Herald-Whig Staff Writer

As executive director of Transitions of Western Illinois, Mike Rein has seen firsthand how mental health services can change lives.

"When you can provide early intervention services, you can prevent a person from totally crashing and burning and losing it all -- job, home, family," he said. "What we've been able to do at Transitions is provide a safety net through our case management staff, taking care of people who have chronic but mild mental illness.

"Without that case management service, within six months (some clients) would be homeless, wandering the streets, carrying their belongings."

Mental health problems and illnesses are real and disabling conditions that are experienced by one in five Americans, according to a supplement to the Surgeon General's Report on Mental Health.

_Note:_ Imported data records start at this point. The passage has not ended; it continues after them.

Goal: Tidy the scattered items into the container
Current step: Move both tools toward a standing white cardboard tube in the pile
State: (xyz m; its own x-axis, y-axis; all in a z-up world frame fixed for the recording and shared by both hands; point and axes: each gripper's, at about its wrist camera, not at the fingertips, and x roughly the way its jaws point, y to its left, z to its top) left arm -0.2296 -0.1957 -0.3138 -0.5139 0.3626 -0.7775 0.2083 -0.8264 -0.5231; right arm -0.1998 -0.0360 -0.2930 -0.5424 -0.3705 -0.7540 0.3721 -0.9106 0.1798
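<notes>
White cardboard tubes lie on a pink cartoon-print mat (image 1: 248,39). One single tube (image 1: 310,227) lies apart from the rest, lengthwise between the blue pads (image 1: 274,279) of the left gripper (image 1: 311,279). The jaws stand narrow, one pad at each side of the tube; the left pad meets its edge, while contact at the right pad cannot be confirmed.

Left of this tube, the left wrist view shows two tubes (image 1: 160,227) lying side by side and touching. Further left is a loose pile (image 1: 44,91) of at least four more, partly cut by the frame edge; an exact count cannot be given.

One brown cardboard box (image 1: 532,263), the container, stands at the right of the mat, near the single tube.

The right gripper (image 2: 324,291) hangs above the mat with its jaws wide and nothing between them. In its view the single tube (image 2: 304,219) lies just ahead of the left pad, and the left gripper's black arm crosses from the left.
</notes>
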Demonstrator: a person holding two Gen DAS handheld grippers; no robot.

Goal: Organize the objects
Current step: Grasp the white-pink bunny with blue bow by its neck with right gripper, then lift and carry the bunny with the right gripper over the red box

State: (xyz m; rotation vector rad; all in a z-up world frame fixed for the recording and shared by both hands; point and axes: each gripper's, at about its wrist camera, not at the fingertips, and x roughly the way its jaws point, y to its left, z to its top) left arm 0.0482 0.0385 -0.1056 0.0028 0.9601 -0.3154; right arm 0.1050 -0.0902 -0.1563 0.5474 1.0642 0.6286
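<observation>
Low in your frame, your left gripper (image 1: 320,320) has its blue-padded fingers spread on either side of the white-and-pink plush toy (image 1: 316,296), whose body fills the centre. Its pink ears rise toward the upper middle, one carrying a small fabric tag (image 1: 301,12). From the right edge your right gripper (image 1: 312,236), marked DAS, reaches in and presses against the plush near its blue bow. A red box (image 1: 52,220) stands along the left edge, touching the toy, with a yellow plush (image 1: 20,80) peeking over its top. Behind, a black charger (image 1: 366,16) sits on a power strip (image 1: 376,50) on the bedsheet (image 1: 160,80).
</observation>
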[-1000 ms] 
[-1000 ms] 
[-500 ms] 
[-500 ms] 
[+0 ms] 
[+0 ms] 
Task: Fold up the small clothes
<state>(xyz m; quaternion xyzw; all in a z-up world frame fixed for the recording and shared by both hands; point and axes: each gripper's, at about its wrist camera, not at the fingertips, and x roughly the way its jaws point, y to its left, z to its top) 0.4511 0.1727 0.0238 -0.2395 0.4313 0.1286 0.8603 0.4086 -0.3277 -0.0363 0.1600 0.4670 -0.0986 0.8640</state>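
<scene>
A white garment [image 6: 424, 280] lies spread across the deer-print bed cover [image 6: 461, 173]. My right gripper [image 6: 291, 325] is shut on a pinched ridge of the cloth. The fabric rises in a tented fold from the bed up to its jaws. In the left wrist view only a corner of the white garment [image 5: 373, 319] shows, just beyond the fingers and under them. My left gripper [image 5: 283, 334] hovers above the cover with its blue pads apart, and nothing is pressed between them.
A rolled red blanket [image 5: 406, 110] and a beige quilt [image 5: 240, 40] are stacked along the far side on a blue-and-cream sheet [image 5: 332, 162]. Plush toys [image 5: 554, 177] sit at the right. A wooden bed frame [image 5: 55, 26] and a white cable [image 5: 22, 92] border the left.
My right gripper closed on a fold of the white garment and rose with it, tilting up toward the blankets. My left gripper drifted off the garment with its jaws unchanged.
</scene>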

"Left untreated, mental illnesses can result in disability and despair for families, schools, communities and the workplace," the report said. "This toll is more than any society can afford."

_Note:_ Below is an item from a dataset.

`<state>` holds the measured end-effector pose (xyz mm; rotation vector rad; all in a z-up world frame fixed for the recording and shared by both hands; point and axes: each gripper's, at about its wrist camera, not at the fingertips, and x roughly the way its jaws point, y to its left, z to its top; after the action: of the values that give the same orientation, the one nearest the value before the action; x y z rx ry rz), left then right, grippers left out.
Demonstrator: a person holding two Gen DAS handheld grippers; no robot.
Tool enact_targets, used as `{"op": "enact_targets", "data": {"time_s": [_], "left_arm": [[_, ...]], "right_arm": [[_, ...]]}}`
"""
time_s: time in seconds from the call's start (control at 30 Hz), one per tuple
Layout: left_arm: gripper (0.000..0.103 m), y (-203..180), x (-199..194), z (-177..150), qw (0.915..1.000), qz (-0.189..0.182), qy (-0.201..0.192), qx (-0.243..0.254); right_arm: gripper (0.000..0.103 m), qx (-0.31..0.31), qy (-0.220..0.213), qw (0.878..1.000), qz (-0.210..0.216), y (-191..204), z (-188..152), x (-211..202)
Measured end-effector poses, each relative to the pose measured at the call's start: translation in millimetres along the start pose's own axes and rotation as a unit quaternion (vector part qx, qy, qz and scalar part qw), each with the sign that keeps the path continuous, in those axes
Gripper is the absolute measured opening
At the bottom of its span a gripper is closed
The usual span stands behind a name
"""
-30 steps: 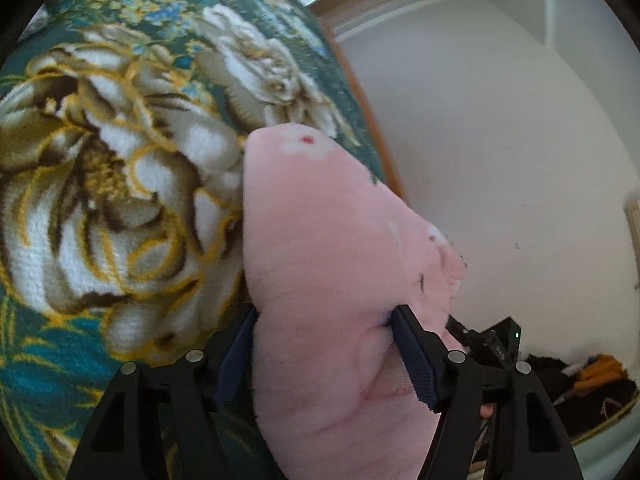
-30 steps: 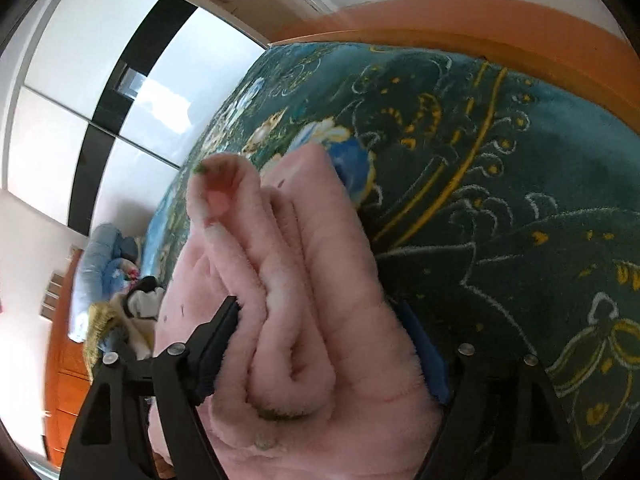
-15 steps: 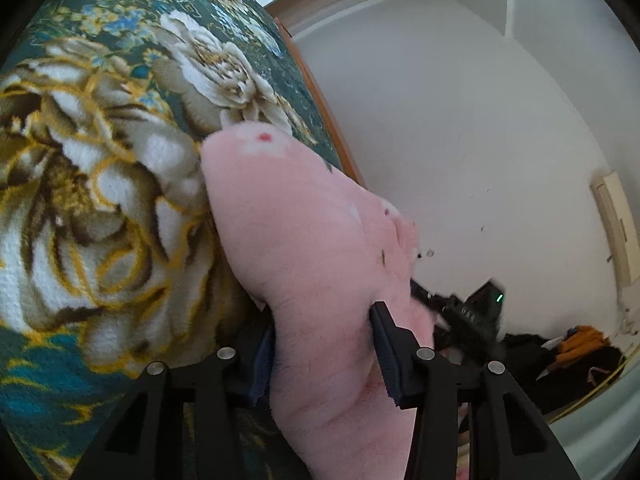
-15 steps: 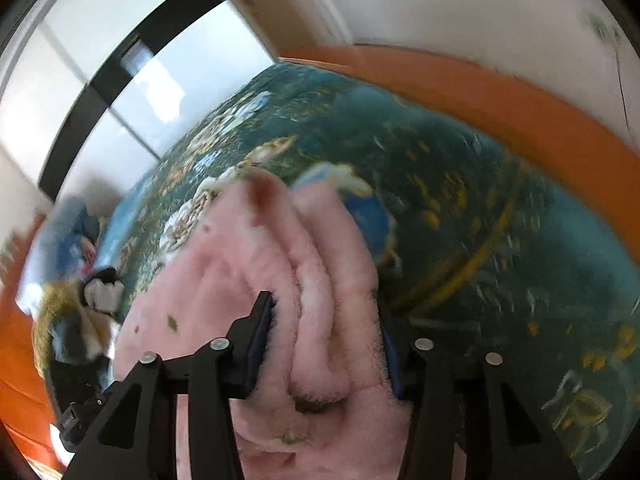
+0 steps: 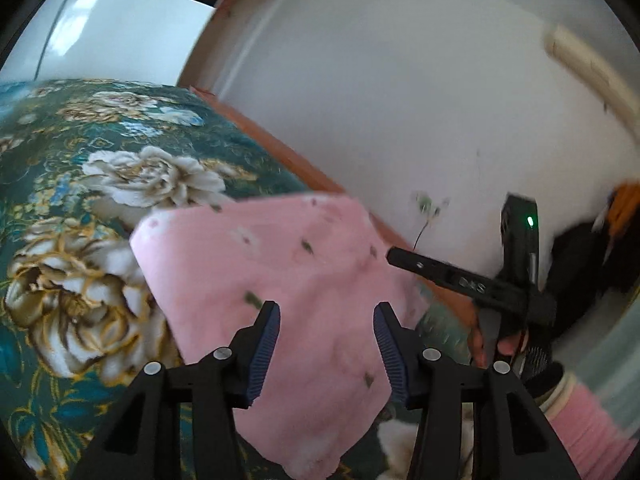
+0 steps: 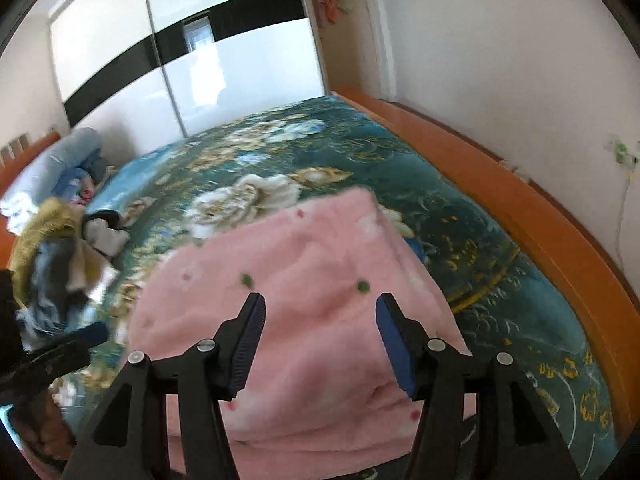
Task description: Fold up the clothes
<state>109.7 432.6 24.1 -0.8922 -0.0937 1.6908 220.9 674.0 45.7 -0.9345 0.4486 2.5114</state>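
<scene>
Left claw (image 5: 326,338) angled down over bed (image 6: 460,208), jaws opening, standing clear above folded pink garment (image 5: 280,280), gripping nothing; right claw (image 6: 320,338) tilted steeper, half open, also empty; garment (image 6: 312,280) lies on floral bedspread (image 5: 80,184) beside bed's wooden edge

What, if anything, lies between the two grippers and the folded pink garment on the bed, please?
Nothing visible does. The pink garment lies folded on the floral bedspread, right beyond the left gripper and the right gripper. The left jaws are opening; neither gripper's pads appear to press the cloth. The clothes pile sits well aside.
</scene>
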Motion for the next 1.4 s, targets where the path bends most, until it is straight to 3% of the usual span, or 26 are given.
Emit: {"op": "enact_targets", "data": {"time_s": [0.13, 0.33, 0.43, 0.57, 0.63, 0.73, 0.77, 0.83, 1.0, 1.07, 1.17, 1.4], "left_arm": [[0.053, 4, 35, -13, 0.9976, 0.034, 0.059, -0.004], [0.053, -12, 18, -13, 0.9975, 0.058, 0.036, 0.018], [0.055, -29, 7, -19, 0.9951, 0.086, 0.026, 0.041], [0.061, -50, 3, -40, 0.9893, 0.130, 0.029, 0.059], [0.067, -58, -5, -57, 0.9844, 0.163, 0.023, 0.062], [0.069, -52, 2, -74, 0.9736, 0.225, 0.033, 0.017], [0.069, -48, 6, -78, 0.9670, 0.251, 0.040, -0.001], [0.069, -43, 18, -84, 0.9585, 0.279, 0.053, -0.025], [0.075, -54, 43, -92, 0.9436, 0.327, 0.054, 0.004], [0.081, -51, 46, -93, 0.9403, 0.336, 0.052, -0.002], [0.085, -45, 47, -94, 0.9430, 0.329, 0.050, -0.016], [0.087, -39, 47, -96, 0.9470, 0.318, 0.040, -0.023]], "right_arm": [[0.058, 0.010, 0.012, 1.000, -0.025, -15, -20, 18], [0.059, 0.028, -0.020, 0.999, -0.043, -4, -24, -17], [0.064, 0.077, -0.042, 0.995, -0.038, -2, -54, -54], [0.068, 0.109, -0.019, 0.991, -0.073, 7, -103, -68], [0.069, 0.112, 0.011, 0.990, -0.084, 11, -115, -61], [0.069, 0.101, 0.043, 0.986, -0.128, 17, -124, -56], [0.069, 0.105, 0.036, 0.984, -0.140, 20, -126, -59], [0.075, 0.121, 0.027, 0.984, -0.127, 22, -134, -61], [0.083, 0.051, 0.034, 0.988, -0.142, 42, -145, -50], [0.084, 0.060, 0.028, 0.990, -0.127, 40, -144, -49], [0.089, 0.075, 0.020, 0.990, -0.114, 35, -143, -49], [0.092, 0.080, 0.022, 0.992, -0.100, 33, -141, -50]]}}
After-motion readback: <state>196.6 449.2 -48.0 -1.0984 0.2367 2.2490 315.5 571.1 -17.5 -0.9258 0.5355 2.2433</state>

Yet, Rein says, the state of Illinois does a poor job in funding mental health services -- services that he says if provided upfront could not only improve or save lives, but could prevent costly consequences that occur when people with mental illnesses don't have access to treatment.

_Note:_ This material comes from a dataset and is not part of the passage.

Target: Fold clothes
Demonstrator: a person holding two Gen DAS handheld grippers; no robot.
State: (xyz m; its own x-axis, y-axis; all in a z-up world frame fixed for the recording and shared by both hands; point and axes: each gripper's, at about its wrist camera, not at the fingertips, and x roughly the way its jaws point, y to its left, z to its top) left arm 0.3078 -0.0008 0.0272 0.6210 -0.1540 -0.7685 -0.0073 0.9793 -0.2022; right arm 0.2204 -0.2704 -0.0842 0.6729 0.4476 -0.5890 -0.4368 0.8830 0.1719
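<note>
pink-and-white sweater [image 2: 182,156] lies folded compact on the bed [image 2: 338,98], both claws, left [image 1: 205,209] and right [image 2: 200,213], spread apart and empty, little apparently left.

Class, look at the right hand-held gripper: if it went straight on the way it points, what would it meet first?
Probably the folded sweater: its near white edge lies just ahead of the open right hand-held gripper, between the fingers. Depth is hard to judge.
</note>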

"Illinois ranks last of all 50 states in the percent of the state budget spent on human services," he said. "That's unconscionable."

He said the state ranks ninth out of the 50 states in per capita income.

"Our priorities are kind of screwed up," Rein said. "The road to recovery is such a positive thing. There's no reason to backslide from this."

Transitions received word Aug. 8 that state funding for the current budget year, which began July 1, would be cut by eight-tenths of a percent, and that more cuts were expected.

Rein said the fiscal 2009 funding already represented no growth from the previous two years.

In addition, the Blagojevich administration has said serving the "poorest of the poor and sickest of the sick" is the state's priority, Rein said, and wants to shift the responsibility for other mental health services, including vital early intervention services, to the state's counties.

"There are many people who live in our community who aren't the sickest or the poorest, yet the money from the state we've used to provide services -- whether it be case management, visiting the person in the home, checking up on them, whether it be psychiatrists or therapists who meet with them -- the governor wants to shift that responsibility to the county, to make every county in the state raise the money through local taxes and pay for what the governor has said is a local problem," Rein said.

He said the state has not talked to county officials about the situation.

"I fear there will be a gap in timing between when the state money is gone and before the county money appears. That may take a year, three years, five years, we don't know," Rein said. "In Adams County, we don't have a mental health tax levy. The counties like Adams that don't have one, there will be a time gap, and we are at that juncture now where the state money is disappearing."

Rein emphasizes that treating people in the early stages of mental illness costs less than waiting until crisis situations that lead to costly emergency room visits and hospitalizations.

Limited access to mental health services also can be costly in other ways.

Instead of getting treatment at Transitions or other agencies, "they're going to commit some petty crime, they clog up the jails, they clog up the emergency room, they begin to clog up the court systems," Rein said.

"We begin to see drains on other systems in the community because of this neglect."